> [Directions for this task]
You are to retype all of the data exactly as it appears.

> [Recorded information]
------------

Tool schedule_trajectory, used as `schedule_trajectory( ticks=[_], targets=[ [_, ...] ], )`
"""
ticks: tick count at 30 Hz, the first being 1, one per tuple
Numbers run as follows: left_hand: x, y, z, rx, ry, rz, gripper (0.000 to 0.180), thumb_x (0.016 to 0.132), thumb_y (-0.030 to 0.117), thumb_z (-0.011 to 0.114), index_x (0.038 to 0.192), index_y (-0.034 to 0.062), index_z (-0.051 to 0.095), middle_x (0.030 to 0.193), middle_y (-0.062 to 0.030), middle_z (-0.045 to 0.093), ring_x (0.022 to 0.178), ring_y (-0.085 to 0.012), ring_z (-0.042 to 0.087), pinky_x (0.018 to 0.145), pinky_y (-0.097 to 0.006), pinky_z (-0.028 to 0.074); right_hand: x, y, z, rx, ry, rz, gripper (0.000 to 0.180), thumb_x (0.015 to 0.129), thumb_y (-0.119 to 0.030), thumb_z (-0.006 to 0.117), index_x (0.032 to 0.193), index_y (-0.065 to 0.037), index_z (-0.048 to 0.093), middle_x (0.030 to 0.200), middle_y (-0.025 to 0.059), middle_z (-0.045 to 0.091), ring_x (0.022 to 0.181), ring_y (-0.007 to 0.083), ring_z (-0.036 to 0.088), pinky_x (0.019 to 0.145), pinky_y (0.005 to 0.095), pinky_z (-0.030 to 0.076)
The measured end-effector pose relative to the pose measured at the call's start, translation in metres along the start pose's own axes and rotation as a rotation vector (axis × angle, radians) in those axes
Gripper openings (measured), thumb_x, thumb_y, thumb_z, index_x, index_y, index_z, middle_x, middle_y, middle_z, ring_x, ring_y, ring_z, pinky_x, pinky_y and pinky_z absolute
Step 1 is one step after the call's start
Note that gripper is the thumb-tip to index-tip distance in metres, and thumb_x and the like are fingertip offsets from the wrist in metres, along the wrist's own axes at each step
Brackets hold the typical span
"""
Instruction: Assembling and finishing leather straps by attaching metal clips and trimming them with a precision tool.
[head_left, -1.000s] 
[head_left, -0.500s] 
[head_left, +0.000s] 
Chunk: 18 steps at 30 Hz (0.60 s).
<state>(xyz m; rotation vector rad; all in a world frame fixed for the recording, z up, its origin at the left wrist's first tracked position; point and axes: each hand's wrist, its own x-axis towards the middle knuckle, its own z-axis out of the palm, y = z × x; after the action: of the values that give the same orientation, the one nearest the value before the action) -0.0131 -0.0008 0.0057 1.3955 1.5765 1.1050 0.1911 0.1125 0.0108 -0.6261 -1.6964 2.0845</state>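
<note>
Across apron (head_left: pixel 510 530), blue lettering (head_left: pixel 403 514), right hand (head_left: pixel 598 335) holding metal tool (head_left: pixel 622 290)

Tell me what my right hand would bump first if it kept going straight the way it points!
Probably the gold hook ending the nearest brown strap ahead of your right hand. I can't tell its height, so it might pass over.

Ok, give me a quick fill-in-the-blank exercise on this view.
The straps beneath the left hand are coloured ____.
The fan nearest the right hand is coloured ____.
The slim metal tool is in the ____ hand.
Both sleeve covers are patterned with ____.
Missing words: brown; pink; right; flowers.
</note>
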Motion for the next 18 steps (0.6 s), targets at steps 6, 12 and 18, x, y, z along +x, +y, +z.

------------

> [Result for this exercise]
Tool schedule_trajectory, used as `schedule_trajectory( ticks=[_], targets=[ [_, ...] ], )`
"""
ticks: tick count at 30 Hz, the first being 1, one per tuple
Numbers run as follows: left_hand: x, y, z, rx, ry, rz, gripper (0.000 to 0.180), thumb_x (0.016 to 0.132), thumb_y (-0.030 to 0.117), thumb_z (-0.011 to 0.114), index_x (0.038 to 0.192), index_y (-0.034 to 0.062), index_z (-0.051 to 0.095), middle_x (0.030 to 0.193), middle_y (-0.062 to 0.030), middle_z (-0.045 to 0.093), ring_x (0.022 to 0.178), ring_y (-0.085 to 0.012), ring_z (-0.042 to 0.087), pinky_x (0.018 to 0.145), pinky_y (-0.097 to 0.006), pinky_z (-0.028 to 0.074); right_hand: x, y, z, rx, ry, rz, gripper (0.000 to 0.180), thumb_x (0.015 to 0.129), thumb_y (-0.119 to 0.030), thumb_z (-0.006 to 0.117), index_x (0.032 to 0.193), index_y (-0.065 to 0.037), index_z (-0.048 to 0.093), middle_x (0.030 to 0.200), middle_y (-0.025 to 0.059), middle_z (-0.045 to 0.091), ring_x (0.022 to 0.181), ring_y (-0.007 to 0.083), ring_z (-0.036 to 0.088), pinky_x (0.019 to 0.145), pinky_y (0.005 to 0.095), pinky_z (-0.030 to 0.076)
The measured end-effector pose relative to the pose measured at the call's start, translation in metres along the start pose's own axes and rotation as a rotation vector (axis × angle, radians) in those axes
Gripper openings (measured), thumb_x, thumb_y, thumb_z, index_x, index_y, index_z, middle_x, middle_y, middle_z, ring_x, ring_y, ring_z, pinky_x, pinky_y and pinky_z absolute
Step 1 is one step after the call's start
Note that gripper is the thumb-tip to index-tip distance in metres, and thumb_x and the like are fingertip offsets from the wrist in metres, along the wrist's own axes at each step
Brackets hold the typical span
"""
Instruction: Assembling and finishing leather straps by attaching metal clips and trimming them with a precision tool.
[head_left, -1.000s] 
[head_left, -0.500s] 
[head_left, +0.000s] 
Chunk: 18 steps at 30 Hz (0.60 s).
<state>(xyz m; rotation vector rad; all in a world frame fixed for the recording, z up, its origin at the left wrist's first tracked position; point and axes: each hand's wrist, its own x-axis towards the middle knuckle, its own z-axis out of the palm, y = z × x; after the action: of the values that give the same orientation, the one nearest the value before the action) -0.0131 -0.0008 0.0057 1.3955 1.5765 1.1050 0.1911 0.1125 0.0108 -0.6261 -1.6964 2.0845</state>
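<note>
Across apron (head_left: pixel 510 530), blue lettering (head_left: pixel 403 514), right hand (head_left: pixel 598 335) holding metal tool (head_left: pixel 622 290)

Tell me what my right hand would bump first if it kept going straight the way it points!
Probably the gold hook ending the nearest brown strap ahead of your right hand. I can't tell its height, so it might pass over.

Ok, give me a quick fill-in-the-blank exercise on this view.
The straps beneath the left hand are coloured ____.
The fan nearest the right hand is coloured ____.
The slim metal tool is in the ____ hand.
Both sleeve covers are patterned with ____.
Missing words: brown; pink; right; flowers.
</note>
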Motion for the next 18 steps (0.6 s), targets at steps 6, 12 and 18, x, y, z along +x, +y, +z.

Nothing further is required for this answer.